Genre Benders
Cloning is out, hybridisation is in. Is this the end of gaming genres?
The last couple of years have been pretty depressing for gamers, overtaken by a horde of mostly substandard Quake, Tomb Raider and Red Alert clones.
But there's light at the end of the tunnel...
Dolly Hunter
The age of the clone isn't over, but at least most publishers seem to be pouring their cloning efforts into trying to reproduce Deer Hunter these days, rather than anything that hardcore gamers might actually want to play.
Instead we're getting cross-fertilisation between genres as developers produce more and more gaming hybrids. Many of the best games this year, as well as the most promising ones for next year, are unholy combinations of different gaming genres.
System Shock 2 and Deus Ex are both role playing games with first person shooter elements. Battlezone 2 is a real time strategy game with action bits, and Team Fortress seems to be doing much the same thing but coming at it from the opposite direction.
All of this is giving reviewers a real headache.
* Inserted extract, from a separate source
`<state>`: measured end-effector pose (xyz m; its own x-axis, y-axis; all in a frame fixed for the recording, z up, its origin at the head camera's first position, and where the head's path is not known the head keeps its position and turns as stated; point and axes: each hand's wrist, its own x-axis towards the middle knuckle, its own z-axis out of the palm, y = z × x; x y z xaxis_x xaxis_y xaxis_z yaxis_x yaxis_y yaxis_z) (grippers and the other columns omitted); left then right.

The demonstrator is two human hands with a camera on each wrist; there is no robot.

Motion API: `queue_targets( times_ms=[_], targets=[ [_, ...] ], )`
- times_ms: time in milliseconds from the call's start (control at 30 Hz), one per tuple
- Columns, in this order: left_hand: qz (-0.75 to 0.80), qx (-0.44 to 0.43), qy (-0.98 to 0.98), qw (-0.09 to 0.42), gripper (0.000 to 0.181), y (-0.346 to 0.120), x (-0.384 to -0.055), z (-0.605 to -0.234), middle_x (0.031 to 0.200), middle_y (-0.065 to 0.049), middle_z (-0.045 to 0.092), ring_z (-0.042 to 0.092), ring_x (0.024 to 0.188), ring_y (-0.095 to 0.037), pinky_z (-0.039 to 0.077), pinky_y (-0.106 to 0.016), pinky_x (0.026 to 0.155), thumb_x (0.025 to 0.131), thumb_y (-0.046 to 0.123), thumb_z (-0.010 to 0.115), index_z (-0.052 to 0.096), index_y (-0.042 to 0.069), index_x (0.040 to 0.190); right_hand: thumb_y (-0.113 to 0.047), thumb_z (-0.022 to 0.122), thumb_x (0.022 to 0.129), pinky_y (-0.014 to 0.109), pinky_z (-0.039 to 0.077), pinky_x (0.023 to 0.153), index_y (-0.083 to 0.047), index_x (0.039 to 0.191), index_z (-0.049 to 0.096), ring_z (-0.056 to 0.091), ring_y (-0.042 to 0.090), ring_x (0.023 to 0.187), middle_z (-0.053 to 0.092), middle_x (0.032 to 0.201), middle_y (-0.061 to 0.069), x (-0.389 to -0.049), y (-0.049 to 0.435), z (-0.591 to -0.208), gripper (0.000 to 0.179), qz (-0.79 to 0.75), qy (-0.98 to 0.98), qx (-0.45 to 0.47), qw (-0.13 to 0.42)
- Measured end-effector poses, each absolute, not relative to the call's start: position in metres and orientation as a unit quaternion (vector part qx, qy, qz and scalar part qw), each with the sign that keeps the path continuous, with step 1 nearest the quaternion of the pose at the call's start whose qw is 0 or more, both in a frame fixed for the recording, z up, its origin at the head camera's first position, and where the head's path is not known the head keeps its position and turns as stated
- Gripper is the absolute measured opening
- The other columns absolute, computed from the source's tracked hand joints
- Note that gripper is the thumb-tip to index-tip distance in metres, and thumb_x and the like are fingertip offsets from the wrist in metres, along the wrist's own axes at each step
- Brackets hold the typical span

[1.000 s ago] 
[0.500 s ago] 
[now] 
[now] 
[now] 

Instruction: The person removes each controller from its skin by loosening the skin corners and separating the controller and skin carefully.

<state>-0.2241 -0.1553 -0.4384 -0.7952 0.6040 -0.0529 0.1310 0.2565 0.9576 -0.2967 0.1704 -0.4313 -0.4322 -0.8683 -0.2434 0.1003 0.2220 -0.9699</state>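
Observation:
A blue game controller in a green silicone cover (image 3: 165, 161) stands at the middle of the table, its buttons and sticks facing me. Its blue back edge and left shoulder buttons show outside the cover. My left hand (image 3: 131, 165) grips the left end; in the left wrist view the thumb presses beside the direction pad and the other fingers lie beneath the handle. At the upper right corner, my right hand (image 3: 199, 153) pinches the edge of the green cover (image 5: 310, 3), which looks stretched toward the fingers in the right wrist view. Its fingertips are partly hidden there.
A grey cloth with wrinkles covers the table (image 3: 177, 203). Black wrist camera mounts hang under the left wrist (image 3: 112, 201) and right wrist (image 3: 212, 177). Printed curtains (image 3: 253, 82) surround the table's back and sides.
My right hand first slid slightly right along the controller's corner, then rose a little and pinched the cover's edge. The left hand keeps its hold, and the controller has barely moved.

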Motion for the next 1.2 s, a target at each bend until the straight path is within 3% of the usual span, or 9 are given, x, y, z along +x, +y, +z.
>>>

Instead of the familiar FPS, RTS and RPG, there are now role-playing strategy games, action-RPGs, and tactical shooters.
And then there's Nomad Soul, which combines a bit of almost every genre, and includes a virtual concert by David Bowie. Yes, it is French. How did you guess?
Frankenstein's Monster
Of course, it doesn't always work. Sometimes the whole is rather less than the sum of its parts, and you end up with a hideous patched together mess that doesn't do anything particularly well.
And no doubt a few years down the line, when publishers have worked out what does and doesn't work, we'll be back to cloning again. Except we'll have an endless succession of System Shock and Battlezone clones instead of Doom and C&C wannabes.
But in the meantime we're in for an interesting few years.